What you should do
For this exercise, the reply is the listing below, reproduced exactly.

Data shown

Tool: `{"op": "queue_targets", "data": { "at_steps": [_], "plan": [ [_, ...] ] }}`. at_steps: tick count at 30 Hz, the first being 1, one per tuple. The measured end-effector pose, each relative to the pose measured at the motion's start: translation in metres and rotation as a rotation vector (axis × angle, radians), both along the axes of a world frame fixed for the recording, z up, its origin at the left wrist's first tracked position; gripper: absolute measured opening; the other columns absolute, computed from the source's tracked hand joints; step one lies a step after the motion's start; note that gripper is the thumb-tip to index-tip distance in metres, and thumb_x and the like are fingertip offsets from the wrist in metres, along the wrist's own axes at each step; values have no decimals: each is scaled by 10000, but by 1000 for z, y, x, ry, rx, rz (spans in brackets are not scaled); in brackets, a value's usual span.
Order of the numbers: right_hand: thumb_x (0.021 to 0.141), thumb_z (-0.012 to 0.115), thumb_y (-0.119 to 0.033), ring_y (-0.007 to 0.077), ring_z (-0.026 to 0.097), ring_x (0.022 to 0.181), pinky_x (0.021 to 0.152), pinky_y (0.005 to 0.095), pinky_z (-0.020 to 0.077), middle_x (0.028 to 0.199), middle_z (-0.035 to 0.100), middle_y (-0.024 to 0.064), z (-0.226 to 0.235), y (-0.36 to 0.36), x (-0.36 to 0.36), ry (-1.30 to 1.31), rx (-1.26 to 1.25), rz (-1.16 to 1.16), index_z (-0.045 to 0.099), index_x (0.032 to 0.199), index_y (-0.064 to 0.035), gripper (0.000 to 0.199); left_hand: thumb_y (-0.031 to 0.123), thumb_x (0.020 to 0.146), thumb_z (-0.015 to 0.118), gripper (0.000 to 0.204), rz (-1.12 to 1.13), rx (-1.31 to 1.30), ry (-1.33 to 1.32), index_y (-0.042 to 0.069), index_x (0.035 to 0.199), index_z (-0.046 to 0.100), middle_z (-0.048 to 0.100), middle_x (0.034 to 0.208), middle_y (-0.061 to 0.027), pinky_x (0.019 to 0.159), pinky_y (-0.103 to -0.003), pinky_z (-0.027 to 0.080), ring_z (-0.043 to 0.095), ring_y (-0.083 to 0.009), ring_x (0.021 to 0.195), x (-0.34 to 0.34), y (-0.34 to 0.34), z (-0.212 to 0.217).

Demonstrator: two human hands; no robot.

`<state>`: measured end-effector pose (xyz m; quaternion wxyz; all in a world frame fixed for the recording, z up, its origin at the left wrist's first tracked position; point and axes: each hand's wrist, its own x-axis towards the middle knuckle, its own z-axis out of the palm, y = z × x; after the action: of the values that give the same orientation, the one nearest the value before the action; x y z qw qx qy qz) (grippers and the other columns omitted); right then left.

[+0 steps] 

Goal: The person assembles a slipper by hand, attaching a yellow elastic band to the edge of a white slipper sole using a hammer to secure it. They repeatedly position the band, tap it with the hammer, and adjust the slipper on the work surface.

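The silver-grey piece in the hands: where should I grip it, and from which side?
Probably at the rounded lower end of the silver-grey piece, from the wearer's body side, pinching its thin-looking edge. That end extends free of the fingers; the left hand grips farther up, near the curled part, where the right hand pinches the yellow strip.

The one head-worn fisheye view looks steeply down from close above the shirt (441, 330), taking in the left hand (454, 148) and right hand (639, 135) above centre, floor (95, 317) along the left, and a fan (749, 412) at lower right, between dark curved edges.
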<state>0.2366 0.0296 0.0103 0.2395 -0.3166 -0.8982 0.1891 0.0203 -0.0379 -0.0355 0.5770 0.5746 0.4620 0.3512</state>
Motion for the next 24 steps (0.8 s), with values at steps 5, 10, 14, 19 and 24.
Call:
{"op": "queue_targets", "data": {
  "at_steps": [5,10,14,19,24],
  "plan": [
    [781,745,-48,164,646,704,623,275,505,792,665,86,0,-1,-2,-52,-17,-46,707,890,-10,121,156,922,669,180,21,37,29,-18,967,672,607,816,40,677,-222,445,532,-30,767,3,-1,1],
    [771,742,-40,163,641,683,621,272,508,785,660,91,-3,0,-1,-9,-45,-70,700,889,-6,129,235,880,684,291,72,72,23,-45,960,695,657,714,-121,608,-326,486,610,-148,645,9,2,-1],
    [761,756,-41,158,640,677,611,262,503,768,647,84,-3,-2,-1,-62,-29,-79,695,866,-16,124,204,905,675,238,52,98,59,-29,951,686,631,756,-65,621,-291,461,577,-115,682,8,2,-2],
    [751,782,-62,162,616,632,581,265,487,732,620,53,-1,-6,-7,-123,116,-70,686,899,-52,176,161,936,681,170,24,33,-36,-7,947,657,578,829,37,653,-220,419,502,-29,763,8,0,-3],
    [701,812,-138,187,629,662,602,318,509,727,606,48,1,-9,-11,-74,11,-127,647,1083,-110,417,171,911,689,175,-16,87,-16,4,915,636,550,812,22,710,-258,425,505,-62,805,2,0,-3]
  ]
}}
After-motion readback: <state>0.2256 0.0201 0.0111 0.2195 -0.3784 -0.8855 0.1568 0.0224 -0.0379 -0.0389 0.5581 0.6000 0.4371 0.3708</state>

The completed task
Tool: `{"op": "queue_targets", "data": { "at_steps": [_], "plan": [ [_, ...] ] }}`. at_steps: tick count at 30 Hz, the first being 1, one per tuple. The measured end-effector pose, each relative to the pose measured at the motion's start: translation in metres and rotation as a rotation vector (axis × angle, radians), both along the axes of a world frame fixed for the recording, z up, its origin at the left wrist's first tracked position; gripper: absolute measured opening; the other columns absolute, computed from the source's tracked hand joints; step one lies a step after the motion's start; note that gripper is the thumb-tip to index-tip distance in metres, and thumb_x and the like are fingertip offsets from the wrist in metres, along the wrist's own axes at each step; values have no decimals: each is scaled by 10000, but by 1000 for z, y, x, ry, rx, rz (spans in brackets are not scaled); in brackets, a value's usual span.
Order of the numbers: right_hand: thumb_x (0.021 to 0.141), thumb_z (-0.012 to 0.115), thumb_y (-0.119 to 0.033), ring_y (-0.007 to 0.077), ring_z (-0.026 to 0.097), ring_x (0.022 to 0.181), pinky_x (0.021 to 0.152), pinky_y (0.005 to 0.095), pinky_z (-0.020 to 0.077), middle_x (0.028 to 0.199), middle_z (-0.035 to 0.100), middle_y (-0.024 to 0.064), z (-0.226 to 0.235), y (-0.36 to 0.36), x (-0.36 to 0.36), ry (-1.30 to 1.31), rx (-1.26 to 1.25), rz (-1.16 to 1.16), index_z (-0.045 to 0.099), index_x (0.032 to 0.199), index_y (-0.064 to 0.035), gripper (0.000 to 0.199); left_hand: thumb_y (-0.031 to 0.123), thumb_x (0.020 to 0.146), thumb_z (-0.015 to 0.118), gripper (0.000 to 0.204), rz (-1.12 to 1.13), rx (-1.31 to 1.30), ry (-1.33 to 1.32), index_y (-0.042 to 0.069), index_x (0.035 to 0.199), index_z (-0.046 to 0.100), middle_z (-0.048 to 0.100), middle_x (0.034 to 0.208), middle_y (-0.061 to 0.027), pinky_x (0.019 to 0.159), pinky_y (-0.103 to -0.003), pinky_z (-0.027 to 0.080), ring_z (-0.043 to 0.095), ring_y (-0.083 to 0.009), ring_x (0.021 to 0.195), x (-0.34 to 0.34), y (-0.34 to 0.34), z (-0.212 to 0.217).

Demonstrator: two human hands; no robot.

`<state>`: measured end-effector pose (xyz m; quaternion wxyz; all in a world frame fixed for the recording, z up, its origin at the left wrist's first tracked position; point and axes: each hand's wrist, its own x-axis towards the middle knuckle, its own z-axis out of the palm, y = z × x; after the action: of the values that give the same orientation, the one nearest the value before the action; x y z qw qx qy qz) (grippers and the other columns omitted); right then left.

[+0 steps] 

Goal: The person assembles a slipper by hand, attaching a yellow elastic band to the edge of a white slipper sole using a hammer to secure it. They repeatedly position the band, tap it with the hammer, and adjust the slipper on the work surface.

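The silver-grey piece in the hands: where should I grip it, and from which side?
Probably at the rounded lower end of the silver-grey piece, from the wearer's body side, pinching its thin-looking edge. That end extends free of the fingers; the left hand grips farther up, near the curled part, where the right hand pinches the yellow strip.

The one head-worn fisheye view looks steeply down from close above the shirt (441, 330), taking in the left hand (454, 148) and right hand (639, 135) above centre, floor (95, 317) along the left, and a fan (749, 412) at lower right, between dark curved edges.
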<state>0.2366 0.0296 0.0103 0.2395 -0.3166 -0.8982 0.1891 0.0203 -0.0379 -0.0355 0.5770 0.5746 0.4620 0.3512</state>
Motion for the next 24 steps (0.8 s), with values at steps 5, 10, 14, 19 and 24.
Call:
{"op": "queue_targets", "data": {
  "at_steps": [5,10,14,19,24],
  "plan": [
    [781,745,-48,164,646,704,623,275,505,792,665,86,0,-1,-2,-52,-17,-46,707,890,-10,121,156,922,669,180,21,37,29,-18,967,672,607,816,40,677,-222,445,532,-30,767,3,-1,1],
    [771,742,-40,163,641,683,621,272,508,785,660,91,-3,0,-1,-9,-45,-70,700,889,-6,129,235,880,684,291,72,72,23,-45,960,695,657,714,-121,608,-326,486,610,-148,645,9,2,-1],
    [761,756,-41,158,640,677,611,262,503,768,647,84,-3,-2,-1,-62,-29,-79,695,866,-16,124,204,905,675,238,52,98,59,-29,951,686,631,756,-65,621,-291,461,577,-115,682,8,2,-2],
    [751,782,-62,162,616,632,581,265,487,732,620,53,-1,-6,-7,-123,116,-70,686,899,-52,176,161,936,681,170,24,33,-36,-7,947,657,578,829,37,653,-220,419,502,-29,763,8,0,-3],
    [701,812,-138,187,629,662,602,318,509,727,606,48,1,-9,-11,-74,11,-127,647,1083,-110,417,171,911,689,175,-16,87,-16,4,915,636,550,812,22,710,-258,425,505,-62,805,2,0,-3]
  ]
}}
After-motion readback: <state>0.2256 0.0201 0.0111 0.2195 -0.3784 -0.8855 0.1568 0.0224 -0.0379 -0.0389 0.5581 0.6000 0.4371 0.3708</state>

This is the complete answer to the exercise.